### Work request
Print them exactly: the lines from the beginning of the entries below through the line that contains "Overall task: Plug", and only those, with the pictures left out.
___ Material provided ___
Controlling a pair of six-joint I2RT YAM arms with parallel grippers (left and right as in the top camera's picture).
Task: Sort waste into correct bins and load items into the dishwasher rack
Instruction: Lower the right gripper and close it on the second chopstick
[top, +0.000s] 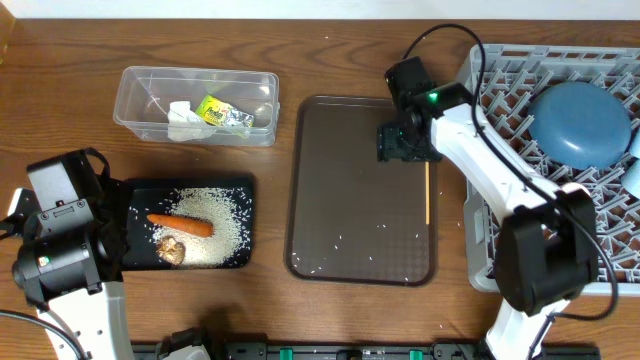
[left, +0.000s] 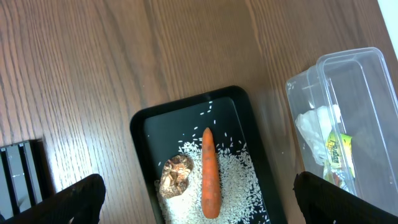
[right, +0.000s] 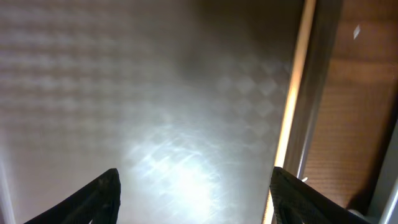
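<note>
The black tray holds white rice, an orange carrot and a brown food lump; they also show in the left wrist view: carrot, lump. The clear tub holds the crumpled tissue and yellow-green wrapper. The chopsticks lie along the brown serving tray's right edge, seen also in the right wrist view. The grey rack holds the dark-blue plate. My left gripper is open above the black tray. My right gripper is open just above the serving tray, left of the chopsticks.
The brown serving tray lies mid-table with a few rice grains on it. A pale-blue item shows at the rack's right edge. A dark fixture sits at the left of the left wrist view.
</note>
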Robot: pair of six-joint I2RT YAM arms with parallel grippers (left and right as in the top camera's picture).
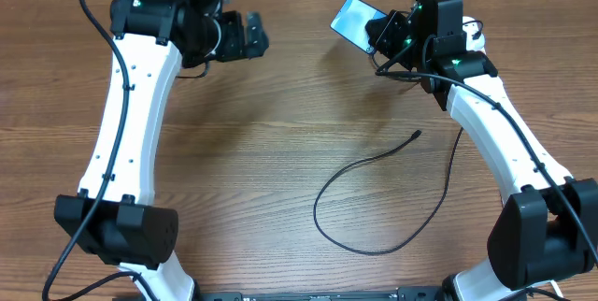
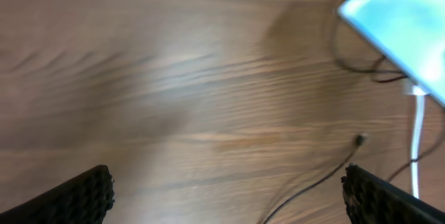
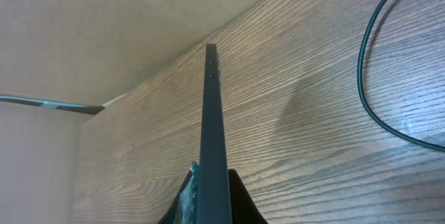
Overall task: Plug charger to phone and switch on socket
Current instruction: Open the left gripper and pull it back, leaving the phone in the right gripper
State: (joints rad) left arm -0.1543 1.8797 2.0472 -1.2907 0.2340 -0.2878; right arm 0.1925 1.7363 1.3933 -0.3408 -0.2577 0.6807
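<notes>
The right gripper (image 1: 381, 32) is clamped on the slim blue-screened smartphone (image 1: 353, 21), lifted at upper right. The left gripper (image 1: 252, 35), upper centre, gapes empty. It should pinch the thin black charger cable (image 1: 332, 184) just behind its connector tip (image 1: 416, 135), centre-right on the wooden table (image 1: 262, 151). Only the right wrist view shows the smartphone's dark edge, pinched straight.
</notes>
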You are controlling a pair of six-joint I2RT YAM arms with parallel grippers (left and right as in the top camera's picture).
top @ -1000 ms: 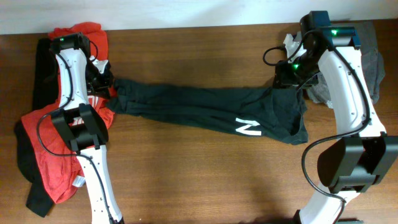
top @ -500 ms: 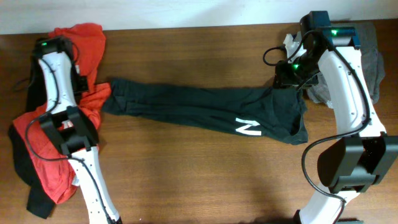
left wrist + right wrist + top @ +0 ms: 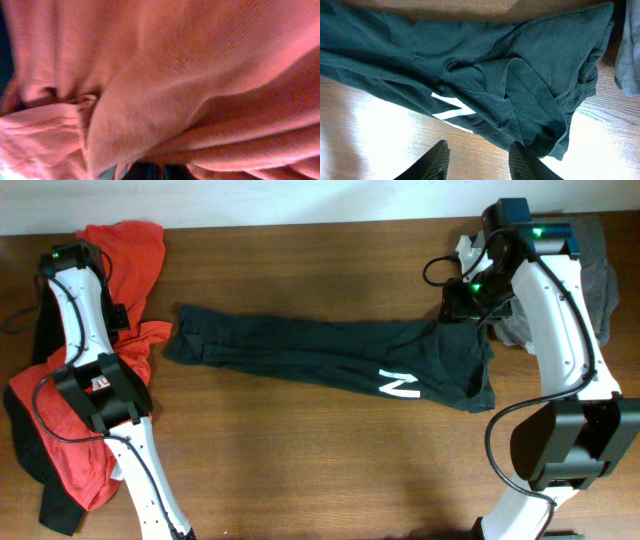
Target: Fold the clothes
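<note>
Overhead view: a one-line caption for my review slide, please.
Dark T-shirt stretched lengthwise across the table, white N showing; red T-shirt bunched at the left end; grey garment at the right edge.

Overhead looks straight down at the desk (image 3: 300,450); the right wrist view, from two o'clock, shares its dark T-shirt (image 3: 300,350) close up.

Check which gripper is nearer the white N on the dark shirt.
Right. The right gripper hovers open close by the white N on the dark shirt; the left gripper is across the table over the red shirt.
</note>
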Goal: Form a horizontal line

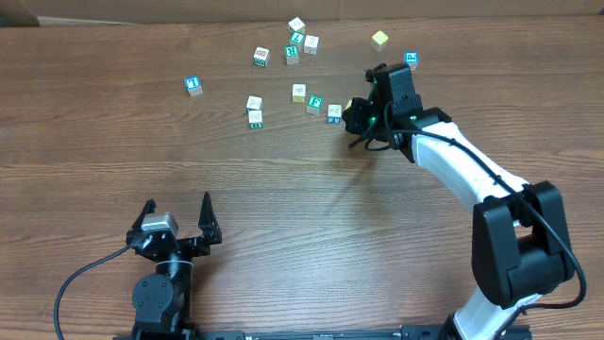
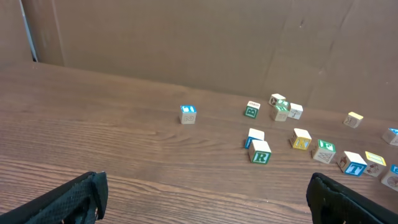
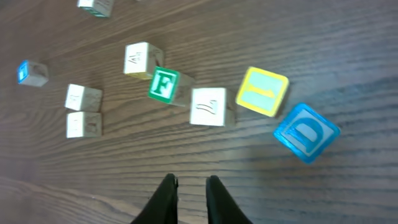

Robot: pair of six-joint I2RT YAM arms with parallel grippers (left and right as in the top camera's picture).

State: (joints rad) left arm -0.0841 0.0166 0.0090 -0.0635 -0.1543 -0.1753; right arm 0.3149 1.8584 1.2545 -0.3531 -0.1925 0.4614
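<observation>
toward the far right of the bench the row (image 1: 315, 101) of blocks runs roughly left to right, just left of the right gripper (image 1: 356, 117), whose fingers (image 3: 164, 198) are nearly closed on nothing, while the left gripper (image 1: 176, 215) gapes wide, well away.

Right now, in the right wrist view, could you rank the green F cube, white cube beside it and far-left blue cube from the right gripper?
From the right gripper:
1. white cube, just ahead, centre.
2. green F cube, left of it.
3. blue cube, far left edge.
</observation>
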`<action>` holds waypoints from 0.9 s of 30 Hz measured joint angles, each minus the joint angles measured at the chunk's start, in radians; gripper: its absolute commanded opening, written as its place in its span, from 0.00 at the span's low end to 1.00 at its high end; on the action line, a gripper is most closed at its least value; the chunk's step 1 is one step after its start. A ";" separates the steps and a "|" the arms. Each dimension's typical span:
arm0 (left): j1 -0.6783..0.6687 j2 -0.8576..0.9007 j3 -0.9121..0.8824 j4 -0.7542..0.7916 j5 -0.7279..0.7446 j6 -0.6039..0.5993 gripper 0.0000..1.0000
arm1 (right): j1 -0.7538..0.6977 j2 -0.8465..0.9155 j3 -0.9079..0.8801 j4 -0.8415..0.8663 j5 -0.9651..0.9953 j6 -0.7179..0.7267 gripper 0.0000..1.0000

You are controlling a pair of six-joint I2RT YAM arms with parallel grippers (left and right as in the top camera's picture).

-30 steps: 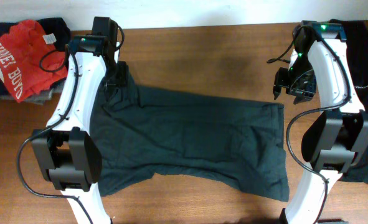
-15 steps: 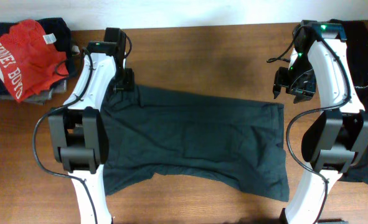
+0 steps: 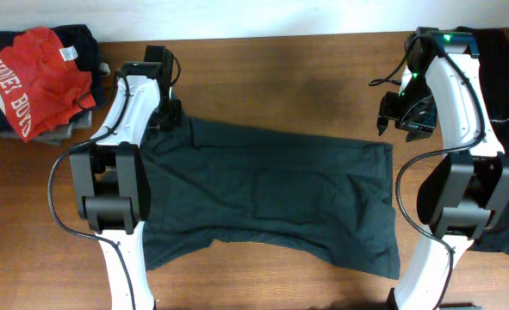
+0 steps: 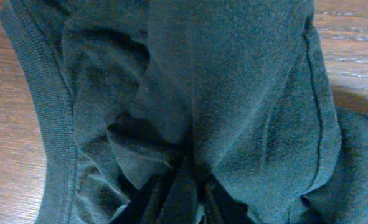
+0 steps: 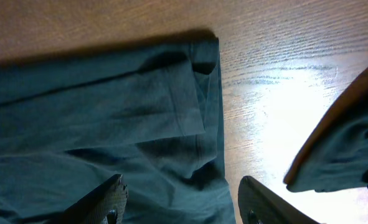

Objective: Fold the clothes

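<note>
A dark grey-green T-shirt lies spread flat across the middle of the wooden table. My left gripper is down on its far left corner. In the left wrist view the gripper is shut on a bunched fold of the T-shirt, with the ribbed hem running down the left side. My right gripper hangs open over the shirt's far right corner. In the right wrist view the gripper has its fingers wide apart above the T-shirt's edge, with nothing between them.
A pile of clothes topped by a red shirt with white lettering sits at the far left corner. Another dark garment lies along the right edge, behind the right arm, and shows as dark cloth in the right wrist view.
My left arm has swung right and settled on the shirt's far left corner, and its jaws have closed on the cloth. The right arm has not moved.
</note>
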 measured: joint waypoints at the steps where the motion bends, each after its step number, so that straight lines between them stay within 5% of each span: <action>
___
### Your solution
Controlling a pair of six-joint I2RT YAM arms with parallel grippers (left and right as in the top camera's picture).
Task: Sort waste into correct bins and load items into the dishwasher rack
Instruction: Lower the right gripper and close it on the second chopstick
[top, +0.000s] 
[left, +0.000s] 
[right, +0.000s] 
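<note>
The black tray holds white rice, an orange carrot and a brown food lump; they also show in the left wrist view: carrot, lump. The clear tub holds the crumpled tissue and yellow-green wrapper. The chopsticks lie along the brown serving tray's right edge, seen also in the right wrist view. The grey rack holds the dark-blue plate. My left gripper is open above the black tray. My right gripper is open just above the serving tray, left of the chopsticks.
The brown serving tray lies mid-table with a few rice grains on it. A pale-blue item shows at the rack's right edge. A dark fixture sits at the left of the left wrist view.
</note>
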Robot: pair of six-joint I2RT YAM arms with parallel grippers (left and right as in the top camera's picture).
Overall task: Plug charger to phone and switch on socket

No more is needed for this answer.